第32話 強制フォーマットと不完全なレシピ
閃光の余韻が消えた管制室で、Kは床に転がり、笑っていた。
「アハ……ハハハ……」
「見えない……何も、見えない……」
網膜を焼かれた痛みによる狂気か。
それとも、敗北を認めないための防衛反応か。
ガクの部下たちに拘束されても、Kは焦点の合わない目で虚空を見つめ、笑い続けている。
「私の目が潰れても……」
「神の目は、閉じない……」
「黙れ」
ガクが猿轡を噛ませ、Kを床にねじ伏せた。
物理的な脅威は、排除された。
だが――
私の戦いは、終わっていない。
私はKが座っていたデスクへ滑り込んだ。
黄ばんだキーボード。
直結された、巨大なサーバー。
モニターの一つに、不吉な文字列が走っている。
『Emergency Protocol Initiated』
『Deleting All Data... 15%』
「……っ!」
証拠隠滅。
しかも単なる破壊じゃない。
ここにあるのは、カノウ先輩が人生をかけて積み上げた遺伝子の地図。
それが、秒単位で消えていく。
「ガク様! ケーブルは抜かないで!」
「電源を落とすと、ディスクがロックされます!」
叫びながら、私はキーボードを叩く。
古いOS。
黒い画面に、白い文字。
管理者権限(root)への強制介入コード。
『Access Denied』
「くっ……!」
弾かれた。
これはKが施した独自暗号だ。
消去率――30%。
40%。
フォルダが、次々と消える。
「炭疽菌培養ログ」――消去。
「ドローン制御」――消去。
それらはいい。
だが――
『Project_Antidote』
そこだけは、絶対に消させない。
王の血を治す方法。
呪いを断ち切る、唯一の処方箋。
私はスマートウォッチを取り出し、直接ケーブルを接続した。
正規手順が無理なら、物理バイパス。
「ソラ! どうなってる!」
「火事場泥棒です!」
「燃える図書館から、一冊だけ盗みます!」
転送開始。
消去プログラムが、背後から追ってくる。
『紫カビ抑制因子』――完了。
『変異型真菌DNA』――完了。
『凝固因子第VIII因子・精製法』――転送中。
本丸。
50%。
70%。
その時。
『System Critical』
『Self-Destruct Sequence Active』
カチッ。
机の下で、乾いた作動音。
――来る。
「逃げろ! 爆発する!」
私はケーブルを引き抜き、ウォッチを抱えた。
転送率、99%。
確認する暇はない。
「撤退! 全員走れッ!」
坑道を、全力で駆け戻る。
背後で、熱が膨れ上がった。
*
ズズズ……ンッ!!
坑道を抜けた瞬間、地面が波打った。
岩盤が崩れ、黒煙が噴き上がる。
管制室は、生き埋めになった。
私は膝をつき、荒く息を吐く。
左腕のウォッチは――無事だ。
「……間に合ったのか」
「確認します」
震える指で、保存フォルダを開く。
『凝固因子第VIII因子・精製法.txt』
開く。
数式。
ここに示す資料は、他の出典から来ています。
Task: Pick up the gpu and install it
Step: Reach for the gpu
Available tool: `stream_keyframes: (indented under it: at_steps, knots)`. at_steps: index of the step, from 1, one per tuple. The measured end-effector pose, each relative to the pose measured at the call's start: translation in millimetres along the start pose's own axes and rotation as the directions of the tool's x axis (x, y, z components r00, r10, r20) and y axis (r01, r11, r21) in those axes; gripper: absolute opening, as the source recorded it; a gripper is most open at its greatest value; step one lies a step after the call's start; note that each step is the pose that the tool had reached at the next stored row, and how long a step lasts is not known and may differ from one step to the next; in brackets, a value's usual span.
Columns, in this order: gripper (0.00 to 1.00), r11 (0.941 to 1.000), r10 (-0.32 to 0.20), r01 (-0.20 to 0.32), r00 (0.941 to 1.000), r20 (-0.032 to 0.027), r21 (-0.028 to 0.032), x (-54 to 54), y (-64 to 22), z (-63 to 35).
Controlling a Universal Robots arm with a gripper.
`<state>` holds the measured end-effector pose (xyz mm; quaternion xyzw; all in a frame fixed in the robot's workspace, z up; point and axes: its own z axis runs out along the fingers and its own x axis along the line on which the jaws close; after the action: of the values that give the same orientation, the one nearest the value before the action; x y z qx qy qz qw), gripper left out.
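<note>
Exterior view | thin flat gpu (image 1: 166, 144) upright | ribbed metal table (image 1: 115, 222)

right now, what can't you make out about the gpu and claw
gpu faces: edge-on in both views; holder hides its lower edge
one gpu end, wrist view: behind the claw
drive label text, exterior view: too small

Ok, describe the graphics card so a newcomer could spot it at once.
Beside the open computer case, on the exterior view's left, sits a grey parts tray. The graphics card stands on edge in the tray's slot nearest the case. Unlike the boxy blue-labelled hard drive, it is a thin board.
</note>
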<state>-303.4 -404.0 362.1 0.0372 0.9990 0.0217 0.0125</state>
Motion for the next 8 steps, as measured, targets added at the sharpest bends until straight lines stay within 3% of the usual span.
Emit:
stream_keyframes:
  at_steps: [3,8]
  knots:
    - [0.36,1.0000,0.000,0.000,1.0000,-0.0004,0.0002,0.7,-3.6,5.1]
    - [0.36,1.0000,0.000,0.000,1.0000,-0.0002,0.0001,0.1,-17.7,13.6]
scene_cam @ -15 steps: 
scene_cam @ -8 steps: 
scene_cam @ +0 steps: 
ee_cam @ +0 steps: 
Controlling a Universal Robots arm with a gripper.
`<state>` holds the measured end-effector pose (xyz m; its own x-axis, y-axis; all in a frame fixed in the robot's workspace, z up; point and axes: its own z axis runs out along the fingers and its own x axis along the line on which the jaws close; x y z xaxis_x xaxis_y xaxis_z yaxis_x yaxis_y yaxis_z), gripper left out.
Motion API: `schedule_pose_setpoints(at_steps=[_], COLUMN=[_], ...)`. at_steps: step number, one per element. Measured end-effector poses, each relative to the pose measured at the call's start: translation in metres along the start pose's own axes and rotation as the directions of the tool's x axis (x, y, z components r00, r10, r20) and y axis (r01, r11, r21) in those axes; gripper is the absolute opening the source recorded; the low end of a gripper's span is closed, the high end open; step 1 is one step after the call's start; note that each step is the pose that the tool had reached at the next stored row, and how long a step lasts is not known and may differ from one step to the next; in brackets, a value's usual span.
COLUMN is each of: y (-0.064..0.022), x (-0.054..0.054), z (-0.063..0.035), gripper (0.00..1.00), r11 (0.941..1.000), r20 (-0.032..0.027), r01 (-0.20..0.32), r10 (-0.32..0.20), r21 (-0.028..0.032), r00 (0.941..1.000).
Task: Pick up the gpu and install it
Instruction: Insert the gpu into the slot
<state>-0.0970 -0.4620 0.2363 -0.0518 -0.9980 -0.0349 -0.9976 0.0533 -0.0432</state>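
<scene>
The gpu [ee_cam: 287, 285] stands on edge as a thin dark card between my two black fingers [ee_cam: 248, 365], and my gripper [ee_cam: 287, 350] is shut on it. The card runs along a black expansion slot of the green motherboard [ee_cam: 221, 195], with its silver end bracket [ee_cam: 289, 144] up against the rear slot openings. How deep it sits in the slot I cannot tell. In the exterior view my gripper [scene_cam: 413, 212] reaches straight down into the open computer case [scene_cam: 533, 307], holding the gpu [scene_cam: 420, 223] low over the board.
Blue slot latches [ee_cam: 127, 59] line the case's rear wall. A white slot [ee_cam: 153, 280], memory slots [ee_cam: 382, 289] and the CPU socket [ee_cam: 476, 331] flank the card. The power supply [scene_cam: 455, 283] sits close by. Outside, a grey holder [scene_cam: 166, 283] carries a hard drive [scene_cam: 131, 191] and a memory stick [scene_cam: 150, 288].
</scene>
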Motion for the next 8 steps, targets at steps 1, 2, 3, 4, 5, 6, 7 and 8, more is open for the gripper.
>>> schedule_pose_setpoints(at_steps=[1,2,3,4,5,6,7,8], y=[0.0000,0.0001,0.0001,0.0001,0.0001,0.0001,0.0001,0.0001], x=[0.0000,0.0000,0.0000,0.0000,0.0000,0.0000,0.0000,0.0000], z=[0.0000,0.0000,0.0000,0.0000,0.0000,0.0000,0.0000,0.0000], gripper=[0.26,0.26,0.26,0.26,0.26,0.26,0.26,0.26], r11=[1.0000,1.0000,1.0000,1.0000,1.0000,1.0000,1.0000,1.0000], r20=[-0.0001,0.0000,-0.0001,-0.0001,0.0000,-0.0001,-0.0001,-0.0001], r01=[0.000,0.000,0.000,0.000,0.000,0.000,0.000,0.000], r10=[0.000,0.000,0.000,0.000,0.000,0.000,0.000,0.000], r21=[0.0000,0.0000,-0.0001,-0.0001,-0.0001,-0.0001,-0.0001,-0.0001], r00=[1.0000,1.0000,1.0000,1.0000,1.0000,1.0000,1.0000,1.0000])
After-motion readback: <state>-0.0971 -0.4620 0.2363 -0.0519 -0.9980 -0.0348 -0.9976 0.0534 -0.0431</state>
温度。培地。
途中までは、完璧。
だが――末尾。
『###### Data Corrupted ######』
「……嘘」
再読み込み。
変わらない。
核心部分だけが、欠けている。
「……作れません」
私は、静かに言った。
「最後の触媒名がありません。
これがないと、薬は毒です」
ガクは端末を覗き込み、舌打ちした。
「……ゼロじゃない」
肩を掴まれる。
「書いたのは誰だ」
Kを指差す。
「記憶までは消せん。
後宮の拷問官は優秀だ」
一縷の望み。
だが私は、あの歪んだ笑顔を思い出していた。
彼は本当に、全てを知っているのか。
それとも――
このレシピ自体が、未完成だったのか。
私たちは、不完全な宝の地図を手に入れた。
生存理学、解析フェーズへ。
次の戦場は、研究室ではない。
冷たい石牢だ。
失われた数行を取り戻すために。